A Prophet was inspired by Jacques Audiard’s film of the same name

Artale wanted the camera to focus on the relationships between the characters – an approach that often meant he would adapt scenes to the actors’ performances. He also created scenes that would just be used in rehearsals to create a deeper understanding of a character’s perspective or motives.

A big fan of prison movies, one reference point for Artale was the Showtime series Escape at Dannemora. He also went back to French movies of the 1960s from directors such as Robert Bresson, Jacques Becker and Jean-Pierre Melville, who understood prisons could be arenas for meditation and reflection.

Prisoners “have a tendency to talk about very important matters that we don’t talk about so often outside of prison,” the director says. “They’re not animals, as we see sometimes in some fictions, or savages. On the contrary, they might have very noble attitudes. I really wanted to work on that. Some characters really offered that perspective.”

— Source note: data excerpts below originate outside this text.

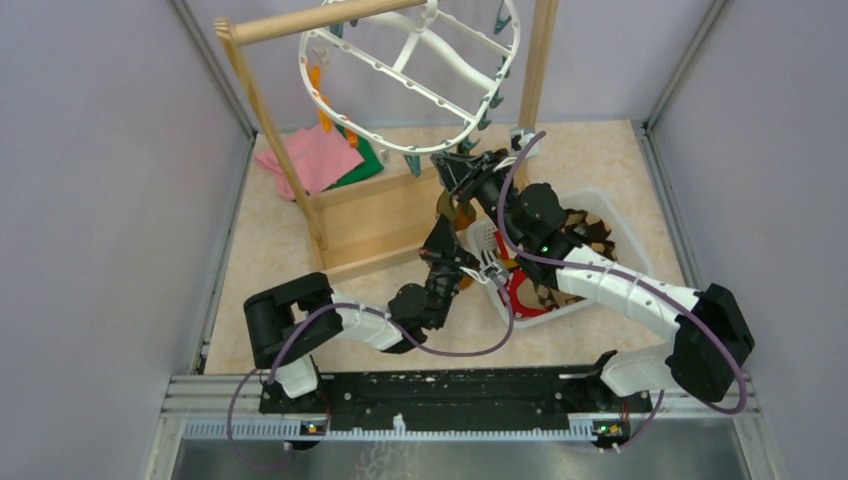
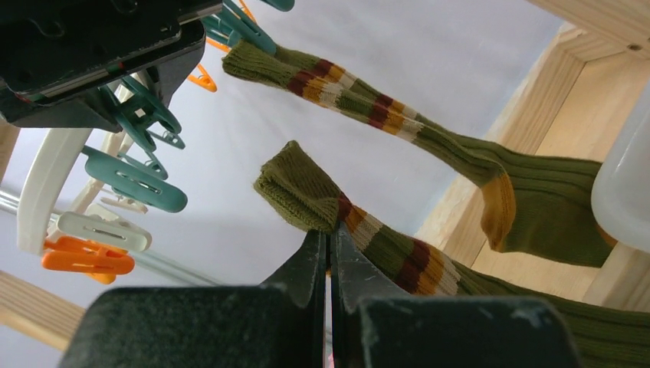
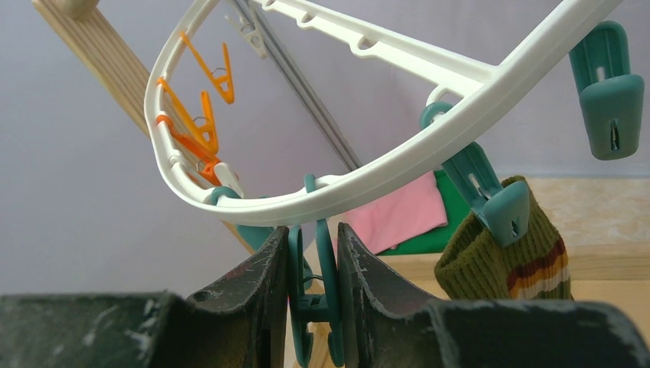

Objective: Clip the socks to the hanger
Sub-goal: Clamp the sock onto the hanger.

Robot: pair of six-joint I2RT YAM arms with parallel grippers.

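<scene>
While one striped sock (image 3: pixel 490 268) hangs clipped at lower right, the left gripper (image 2: pixel 328 234) pinches the second sock (image 2: pixel 303 188), and the right gripper (image 3: pixel 313 230) squeezes a teal clip (image 3: pixel 325 261) on the hanger (image 3: pixel 383 167); other socks (image 1: pixel 550 295) remain.

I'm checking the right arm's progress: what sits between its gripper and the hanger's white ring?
A teal clip: it hangs from the hanger ring, and the right gripper pinches it between its fingers, as the right wrist view shows.
</scene>
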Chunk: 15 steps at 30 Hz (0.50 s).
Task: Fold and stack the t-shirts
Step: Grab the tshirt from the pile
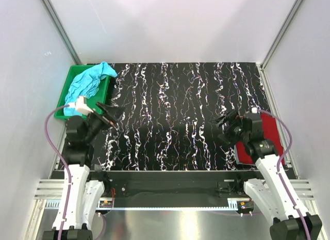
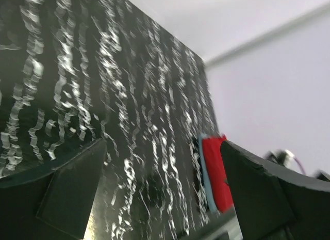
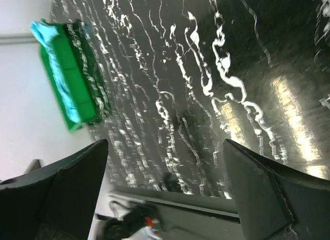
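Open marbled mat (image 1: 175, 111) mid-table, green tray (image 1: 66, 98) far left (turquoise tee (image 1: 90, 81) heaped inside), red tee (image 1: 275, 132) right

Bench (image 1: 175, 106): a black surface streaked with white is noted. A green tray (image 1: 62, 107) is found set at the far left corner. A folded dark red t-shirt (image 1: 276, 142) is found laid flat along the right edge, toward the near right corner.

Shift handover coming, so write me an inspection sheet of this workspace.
Surface: black tabletop with white streaks.
Job's things: turquoise t-shirt crumpled in the green tray; dark red t-shirt folded at the right edge.
Clutter: nothing seen.
Grippers: left end effector and right end effector open, holding nothing.
Cables: purple cable along each arm.
Surroundings: white walls, metal frame rails.
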Motion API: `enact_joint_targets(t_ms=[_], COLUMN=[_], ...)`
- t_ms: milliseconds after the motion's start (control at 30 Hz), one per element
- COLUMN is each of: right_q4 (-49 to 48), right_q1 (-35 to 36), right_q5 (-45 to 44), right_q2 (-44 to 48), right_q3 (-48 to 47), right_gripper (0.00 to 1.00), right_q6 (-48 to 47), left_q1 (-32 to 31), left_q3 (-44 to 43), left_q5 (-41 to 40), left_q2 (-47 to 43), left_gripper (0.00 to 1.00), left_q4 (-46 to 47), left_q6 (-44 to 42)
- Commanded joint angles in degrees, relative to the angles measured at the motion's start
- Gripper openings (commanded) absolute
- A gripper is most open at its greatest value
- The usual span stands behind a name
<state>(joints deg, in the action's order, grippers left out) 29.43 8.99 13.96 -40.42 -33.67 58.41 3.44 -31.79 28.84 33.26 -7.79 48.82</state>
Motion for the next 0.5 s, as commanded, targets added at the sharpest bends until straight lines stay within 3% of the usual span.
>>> enact_joint_targets(t_ms=[0, 233, 300, 400, 467], right_q4=[5.90, 11.43, 12.23, 11.71, 11.61], right_q1=[-0.12, 0.23, 1.54, 5.67, 8.57], right_q5=[-3.16, 0.71, 1.51, 0.64, -0.94], right_q2=[-2.19, -3.43, -6.41, -8.79, -10.10], right_q3=[-8.75, -15.54, -16.25, -18.61, -19.94], right_gripper=[1.00, 1.00, 1.00, 0.99, 1.00], right_q6=[-11.35, -18.94, -19.56, -20.78, -22.19], left_q1=[0.16, 1.39, 2.62, 4.38, 4.73], left_q3=[-7.21, -16.71, -19.27, -20.06, -25.73], left_q5=[-15.17, -25.22, -27.25, -23.58, -24.53], left_q2=[4.34, 11.11, 12.79, 17.61, 25.25], left_gripper=[0.99, 0.99, 0.99, 0.99, 0.99], left_q4=[-17.66, -26.92, -25.44, -15.16, -14.45], left_q6=[-1.12, -0.49, 0.40, -0.91, -3.62])
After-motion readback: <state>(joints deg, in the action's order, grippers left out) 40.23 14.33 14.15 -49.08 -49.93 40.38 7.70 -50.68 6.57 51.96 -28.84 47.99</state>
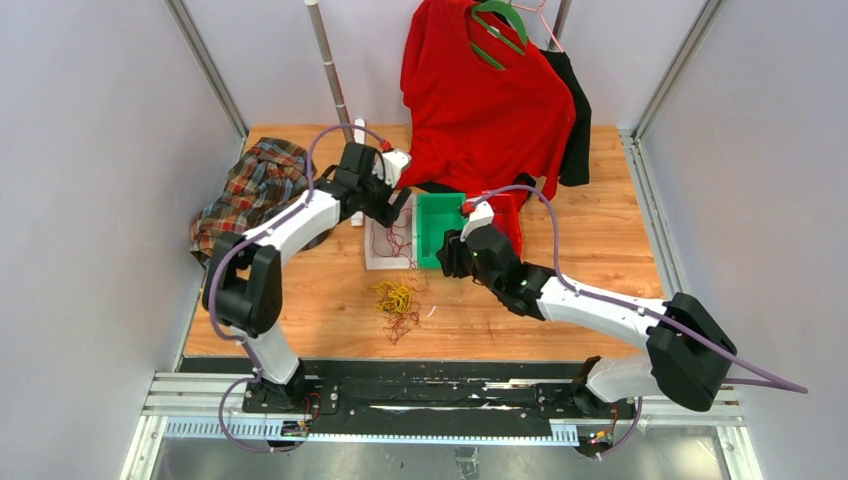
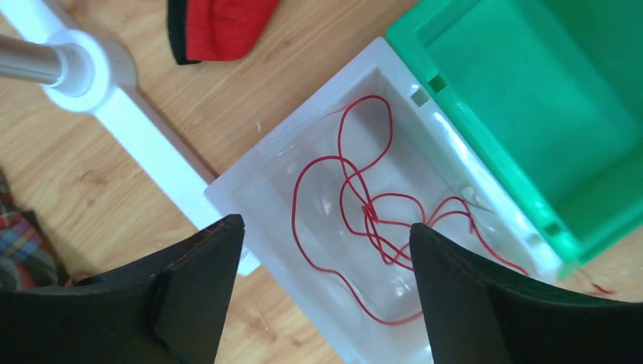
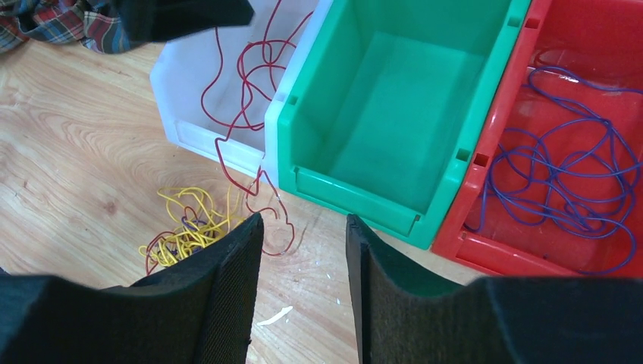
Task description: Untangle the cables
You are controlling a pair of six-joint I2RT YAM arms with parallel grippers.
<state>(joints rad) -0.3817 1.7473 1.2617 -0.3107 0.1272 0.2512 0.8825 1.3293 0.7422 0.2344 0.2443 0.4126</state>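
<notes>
A tangle of yellow cable (image 1: 396,298) with red and purple strands lies on the wooden table; it also shows in the right wrist view (image 3: 189,224). A red cable (image 2: 364,205) lies looped in the white bin (image 2: 227,182) and trails over its front rim to the table (image 3: 258,182). A purple cable (image 3: 569,174) lies in the red bin (image 3: 531,250). The green bin (image 3: 394,98) is empty. My left gripper (image 2: 326,227) is open and empty above the white bin (image 1: 385,250). My right gripper (image 3: 303,220) is open and empty above the table before the green bin (image 1: 437,228).
A red shirt (image 1: 480,95) on a green hanger and a black garment (image 1: 575,120) hang at the back. A plaid cloth (image 1: 250,190) lies at the left. A metal pole (image 1: 328,60) on a white base (image 2: 144,129) stands behind the white bin.
</notes>
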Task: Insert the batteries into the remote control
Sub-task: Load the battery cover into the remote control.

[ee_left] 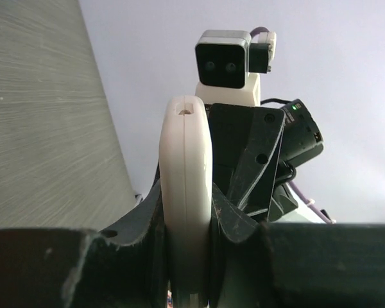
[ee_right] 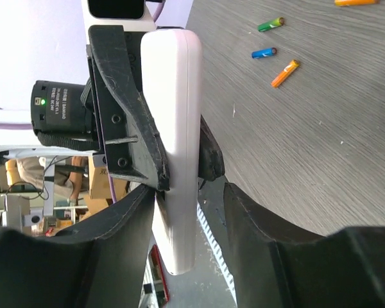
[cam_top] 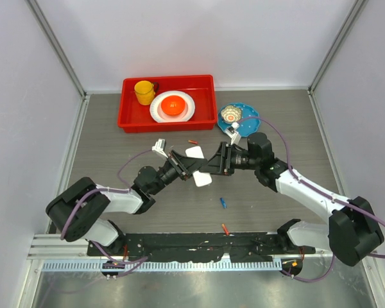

Directing all eight episodes was “thrilling,” and gave him the impression he was directing a long movie instead of a TV series. However, he adds: “It’s an exceptional and very inspiring thing that I’m not gonna do anymore. I’m not sure I won’t be ready to do it again, but I’m sure this won’t happen soon. It was extremely demanding, especially at the beginning of the shoot because we were shooting and I was rewriting sometimes at night.”

Filming also took place in Puglia, Italy, “so there were a lot of things to deal with.” But there was never a moment, even during the 18-month editing process, that he felt tired. “Each time I was jumping into the edit or the mix of a new episode, there was always this feeling of seeing how brave we were. That level engagement and that level of passion from the very start was completely new to me. It is my fifth TV series, so I have some experience in that, but nothing has been so emotional.”

The aim with A Prophet was ‘to create repulsion for the violence’

Artale took his role as director further by working as the camera operator too, something he believed was “crucial” for his understanding of the story and to get as close to the actors as possible, “not only to see them but to feel them.” Being able to watch actors in camera as well as those out of shot allowed him to take the temperature of a scene and make adjustments between takes or even shift the camera suddenly to take another perspective.

“The camera becomes a character itself,” he notes. “There is a lot of fixed camera or very slow movements, because I was referring, in terms of style, to a certain classicism. But there is also handled camera in some moments which marks a change in the way that I am close to a character. Even though they’re not necessarily action moments, it changes the temperature.”

Following its debut in Venice, A Prophet is set to launch soon in France on Canal+, with the creatives promising there is enough story for three seasons. StudioCanal is handling international distribution.

“I hope the series might give a lot of satisfaction to the audience, even though it is very complex and it doesn’t show violence in a satisfying way,” Artale adds. “I wanted to be shocking and create repulsion for the violence we are showing, and at the same time, keep the emotional engagement of the audience always very high. This is the balance we wanted.”